The early 1920's were known to be highly criticised for it's advertising. People accused it of being 'tasteless'. However in response this, Norman Wilkinson started to advertise posters, of which were commissioned by London, Midland and Scottish Railways, also known as LMS. However simple, the addition of a colour print along with the simplistic style of the image managed to hit with "bang", causing massive amounts of word-of-mouth and discussions about the adverts and the products itself. The post-war stylings used helped shaped the common years in advertising, especially post World War II, which changed the way we viewed the world. 

Saturday 12 January 2013

Can you see it?

This advert by Nikon is stunning. It balances humour, product benefit and composition beautifully, and does it so well that there is literally no need for a headline or any copy-text! It always makes me jealous when I see adverts where I go, "Damn it why the hell didn't I think of that"! Its hilarious, and im pretty sure its won an award for something, and if it hasn't, it bloody hell deserves one!

This Ad Is Phucking Amazing

Not going to lie, I freaking love this advert. It made me burst out laughing as soon as I read it, which obviously shows that you dont need flashy images and film, to make a good advert. All you need is a good old-fashioned dosage of the "pun", and when used cleverly can really captivate any audience. Hats off the to copywriters! 

Wednesday 9 January 2013

Art and Copy - Creativity meets Strategy

As part of our Context of Practice we were asked to watch the film Art And Copy. Not having watched it before, I was excited on witnessing a documentary about our field, with reputable and inspirational members currently in the industry.

Whilst watching the film it really opened my eyes to the world of advertising, as it not only focuses on professionals  but the men who are in charge of placing billboards. It was fascinating to see the transition from thought processes and ideas, to the contractors who place the advert, and was interesting to see how they do not communicate throughout the process.

I also highlighted the difference between creative advertising, and just norma advertising. It references how in previous years there were no such things as Art Directors or Copywriters  there were just "Ad Men", and would commonly use the client to their advantage in order to gin most revenue, regardless of what the advert looks like. This carelessness to attention is said to give advertising a bad name, and was forced creative advertisers to think deeper and broader in search for unique perspectives.
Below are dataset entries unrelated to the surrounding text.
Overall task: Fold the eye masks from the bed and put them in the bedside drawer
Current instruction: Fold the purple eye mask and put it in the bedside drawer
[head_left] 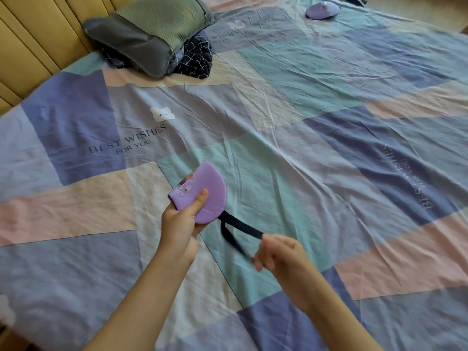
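A purple eye mask (205, 183), folded in half, is held above the bed by my left hand (181, 221), thumb across its front. Its black elastic strap (235, 231) hangs out from the lower edge and is pinched and pulled taut by my right hand (281, 254), which is blurred. A grey eye mask (129, 44) lies open against the pillow at the far left. A second purple eye mask (323, 10) sits folded on the bed at the far right. The bedside drawer is out of sight.
The bed is covered by a patchwork sheet (291, 153) in blue, teal and pink. A green pillow (164, 19) and a dark checked cloth (196, 59) lie by the yellow padded headboard (38, 39) at the upper left.
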`<action>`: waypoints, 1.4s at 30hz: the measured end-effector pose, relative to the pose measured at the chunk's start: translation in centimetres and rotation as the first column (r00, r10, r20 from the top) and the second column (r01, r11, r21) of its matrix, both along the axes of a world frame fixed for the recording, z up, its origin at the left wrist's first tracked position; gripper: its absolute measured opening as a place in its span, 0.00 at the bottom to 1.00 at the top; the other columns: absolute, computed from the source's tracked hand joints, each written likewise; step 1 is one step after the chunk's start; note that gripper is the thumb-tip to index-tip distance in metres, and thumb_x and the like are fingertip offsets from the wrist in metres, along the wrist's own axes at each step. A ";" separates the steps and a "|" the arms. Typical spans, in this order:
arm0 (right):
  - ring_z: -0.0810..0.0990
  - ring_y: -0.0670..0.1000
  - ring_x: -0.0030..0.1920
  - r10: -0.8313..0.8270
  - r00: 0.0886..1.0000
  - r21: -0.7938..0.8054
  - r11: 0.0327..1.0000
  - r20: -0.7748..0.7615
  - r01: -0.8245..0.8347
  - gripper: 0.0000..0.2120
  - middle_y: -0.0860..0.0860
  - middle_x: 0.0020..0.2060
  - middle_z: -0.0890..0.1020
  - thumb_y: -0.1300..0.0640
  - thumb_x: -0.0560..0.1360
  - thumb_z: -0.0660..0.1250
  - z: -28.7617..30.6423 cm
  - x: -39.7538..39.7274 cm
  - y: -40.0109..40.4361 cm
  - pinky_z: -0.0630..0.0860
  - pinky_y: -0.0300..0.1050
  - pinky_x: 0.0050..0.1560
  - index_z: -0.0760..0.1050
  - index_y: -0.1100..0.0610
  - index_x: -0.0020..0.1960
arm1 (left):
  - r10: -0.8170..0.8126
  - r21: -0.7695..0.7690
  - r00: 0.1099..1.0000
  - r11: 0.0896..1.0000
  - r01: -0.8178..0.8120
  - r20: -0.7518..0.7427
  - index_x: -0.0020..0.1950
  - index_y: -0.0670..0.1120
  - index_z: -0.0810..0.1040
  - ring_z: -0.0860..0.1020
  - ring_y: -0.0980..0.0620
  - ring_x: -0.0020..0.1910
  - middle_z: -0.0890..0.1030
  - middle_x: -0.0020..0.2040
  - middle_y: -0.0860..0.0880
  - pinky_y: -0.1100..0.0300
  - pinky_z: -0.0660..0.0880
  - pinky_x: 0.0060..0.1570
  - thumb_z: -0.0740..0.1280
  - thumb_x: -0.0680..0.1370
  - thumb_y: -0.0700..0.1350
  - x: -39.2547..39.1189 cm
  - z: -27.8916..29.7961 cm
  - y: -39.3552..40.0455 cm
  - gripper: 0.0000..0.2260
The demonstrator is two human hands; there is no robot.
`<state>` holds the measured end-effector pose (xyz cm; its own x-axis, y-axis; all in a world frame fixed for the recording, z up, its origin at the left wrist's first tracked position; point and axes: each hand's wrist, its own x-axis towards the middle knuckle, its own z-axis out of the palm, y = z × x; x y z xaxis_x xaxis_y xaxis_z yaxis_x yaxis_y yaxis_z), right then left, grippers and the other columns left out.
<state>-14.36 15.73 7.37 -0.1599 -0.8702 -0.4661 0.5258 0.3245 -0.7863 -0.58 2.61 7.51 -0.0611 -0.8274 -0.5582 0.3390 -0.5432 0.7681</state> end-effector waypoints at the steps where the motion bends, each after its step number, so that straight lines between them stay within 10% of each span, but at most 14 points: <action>1: 0.74 0.51 0.28 -0.071 0.983 -0.025 0.997 0.169 0.077 0.17 0.50 0.22 0.70 0.47 0.60 0.77 0.4 -0.3 0.1 0.70 0.46 0.46 0.72 0.56 0.27 | 0.030 0.027 0.999 0.999 -0.029 -0.015 0.54 0.51 0.78 0.82 0.57 0.42 0.83 0.48 0.51 0.62 0.80 0.35 0.70 0.73 0.38 0.1 -0.2 -0.1 0.12; 6: 0.83 0.50 0.46 -0.348 0.732 -0.011 0.900 0.586 0.437 0.16 0.50 0.47 0.84 0.45 0.69 0.65 1.8 -1.8 -1.2 0.69 0.57 0.62 0.81 0.54 0.49 | -0.036 0.050 0.999 0.998 0.038 -0.030 0.55 0.50 0.78 0.83 0.57 0.40 0.83 0.49 0.51 0.63 0.79 0.33 0.70 0.73 0.37 -0.9 -0.5 1.2 0.13; 9: 0.79 0.51 0.61 -0.331 0.765 -0.066 0.898 0.552 0.436 0.24 0.52 0.63 0.79 0.40 0.75 0.56 2.0 -2.3 -2.4 0.65 0.57 0.68 0.71 0.49 0.66 | -0.076 0.048 0.996 0.996 0.078 -0.042 0.54 0.49 0.79 0.83 0.57 0.40 0.84 0.48 0.50 0.63 0.79 0.33 0.70 0.73 0.37 -1.5 -0.4 2.1 0.12; 11: 0.79 0.48 0.61 -0.294 0.902 -0.028 0.947 0.317 0.319 0.25 0.51 0.61 0.81 0.38 0.75 0.55 1.6 -2.4 -2.9 0.66 0.56 0.67 0.68 0.48 0.67 | -0.076 0.057 0.995 0.995 0.079 -0.062 0.55 0.47 0.78 0.83 0.56 0.40 0.84 0.48 0.50 0.63 0.79 0.33 0.70 0.73 0.37 -1.5 -0.3 2.2 0.12; 13: 0.80 0.35 0.53 -0.097 0.966 0.057 0.992 -0.239 0.114 0.22 0.41 0.50 0.84 0.39 0.78 0.53 0.6 -2.5 -2.7 0.66 0.47 0.66 0.71 0.46 0.66 | -0.065 0.046 0.992 0.996 0.070 -0.108 0.56 0.46 0.78 0.83 0.55 0.41 0.84 0.48 0.49 0.63 0.79 0.34 0.69 0.74 0.37 -1.4 0.1 1.9 0.12; 16: 0.78 0.37 0.40 0.409 0.380 0.335 0.909 -0.829 -0.246 0.29 0.40 0.33 0.80 0.31 0.75 0.46 -1.0 -2.4 -1.2 0.63 0.48 0.64 0.78 0.49 0.51 | -0.030 -0.017 0.987 0.999 0.028 -0.159 0.56 0.48 0.77 0.83 0.55 0.43 0.84 0.47 0.50 0.61 0.81 0.37 0.67 0.75 0.36 -0.9 0.8 1.0 0.12; 17: 0.77 0.41 0.37 0.458 0.381 0.357 0.882 -0.803 -0.307 0.34 0.46 0.32 0.81 0.28 0.72 0.45 -1.2 -2.3 -0.6 0.65 0.46 0.61 0.79 0.52 0.44 | -0.018 -0.037 0.990 0.999 0.013 -0.140 0.56 0.49 0.77 0.83 0.56 0.43 0.85 0.47 0.52 0.61 0.81 0.38 0.67 0.75 0.36 -0.7 1.0 0.7 0.13; 21: 0.81 0.51 0.35 0.084 0.994 0.000 0.996 -0.075 -0.084 0.29 0.59 0.25 0.78 0.37 0.72 0.59 -0.1 -2.1 0.4 0.70 0.49 0.56 0.75 0.58 0.24 | 0.067 0.005 0.996 0.998 -0.067 -0.056 0.54 0.50 0.77 0.83 0.59 0.39 0.83 0.49 0.51 0.63 0.80 0.34 0.69 0.74 0.36 0.1 0.5 0.0 0.12; 25: 0.83 0.52 0.41 -0.266 0.837 -0.072 0.938 0.477 0.339 0.12 0.53 0.38 0.83 0.55 0.72 0.60 0.4 -2.2 -0.1 0.71 0.59 0.62 0.81 0.57 0.45 | -0.019 0.048 0.999 0.999 0.020 -0.030 0.57 0.49 0.77 0.83 0.59 0.39 0.83 0.49 0.51 0.64 0.79 0.33 0.69 0.74 0.37 0.1 -0.3 0.7 0.13; 32: 0.82 0.56 0.55 -0.230 0.973 -0.108 0.967 0.021 0.230 0.22 0.51 0.62 0.80 0.72 0.70 0.67 0.0 -0.5 -1.4 0.81 0.44 0.43 0.80 0.50 0.58 | -0.273 -0.063 0.962 0.960 0.273 0.001 0.54 0.51 0.79 0.83 0.55 0.46 0.85 0.47 0.52 0.61 0.81 0.39 0.70 0.73 0.37 -0.5 0.2 2.0 0.13; 42: 0.77 0.47 0.63 -0.177 0.968 -0.165 0.975 -0.179 0.147 0.28 0.49 0.57 0.83 0.68 0.63 0.74 0.5 -0.1 -1.1 0.82 0.47 0.47 0.78 0.50 0.60 | -0.684 -0.168 0.715 0.695 0.699 0.147 0.53 0.49 0.82 0.83 0.49 0.44 0.85 0.45 0.45 0.59 0.80 0.43 0.75 0.68 0.37 0.3 1.1 1.8 0.16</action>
<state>-14.50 14.60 7.91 -0.3782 -0.8824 -0.2797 0.3962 0.1188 -0.9105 -0.25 4.43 8.58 -0.6293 -0.6574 -0.4145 -0.1283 -0.4382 0.8897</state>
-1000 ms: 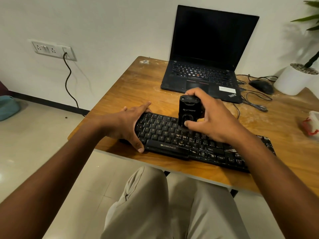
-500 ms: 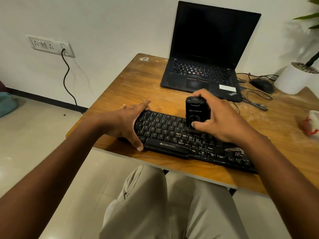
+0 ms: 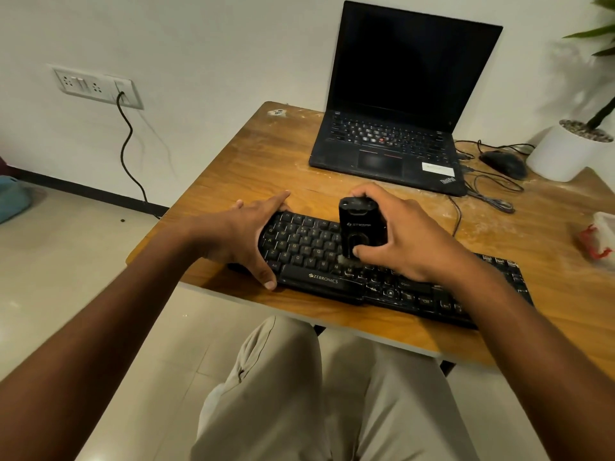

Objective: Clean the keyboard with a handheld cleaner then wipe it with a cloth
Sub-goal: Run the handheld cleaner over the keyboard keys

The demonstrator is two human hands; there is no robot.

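Keyboard (image 3: 312,247) lying near tabletop (image 3: 266,161) front edge, at 6 o'clock from laptop (image 3: 392,141). Left hand (image 3: 246,237) bracing keyboard's left end, fingers (image 3: 266,276) spread wide, thumb at front edge, index along back edge. Right hand (image 3: 406,234) wrapped round cleaner (image 3: 357,224), standing upright on middle keys, thumb on its front. Mouse (image 3: 504,163) and pot (image 3: 565,151) at 3 o'clock from laptop.
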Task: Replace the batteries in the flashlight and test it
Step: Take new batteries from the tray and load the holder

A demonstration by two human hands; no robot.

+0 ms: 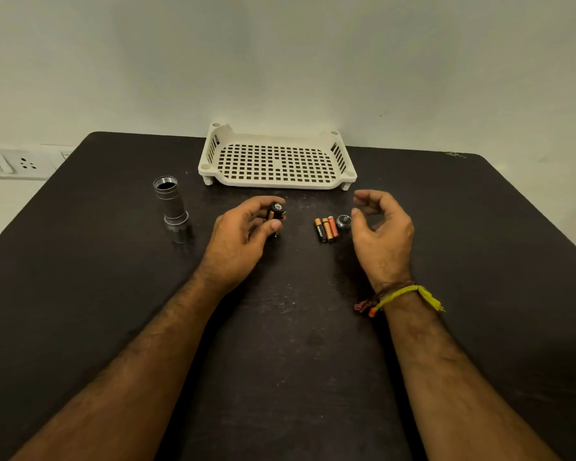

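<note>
Batteries (326, 229), three of them side by side, lie on the dark desk (113, 277) between the two hands, just left of the right hand (381, 227), whose fingers hang loosely curled around nothing, with a small metal cap (343, 221) beside them. The left hand (238, 242) grips a black battery holder (276, 212) with a battery in it between thumb and fingers. The flashlight body (173, 207) stands upright, open end up, well to the left of that hand, and a white slotted tray (276, 161) sits at the desk's far edge.

Dark table (113, 294): tray (276, 181), flashlight body (172, 204), batteries (326, 229), perhaps cap (343, 221).
</note>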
A fascinating part of the film was the part on Tommy Hilfiger. When the brand had just started they approached the advertising agency and asked them to promote them into becoming a super-brand, in the likes of Louis Vuitton. In order to do this, the advertisers literally put his name next to the biggest clothing brands in history, in order to show their quality/dominance. This brache move forced Tommy Hilfiger to immediately upgrade his products and service in order to compete with the expectations of the brand. Its a fascinating twist of how the Ad Campaign influenced the products themselves.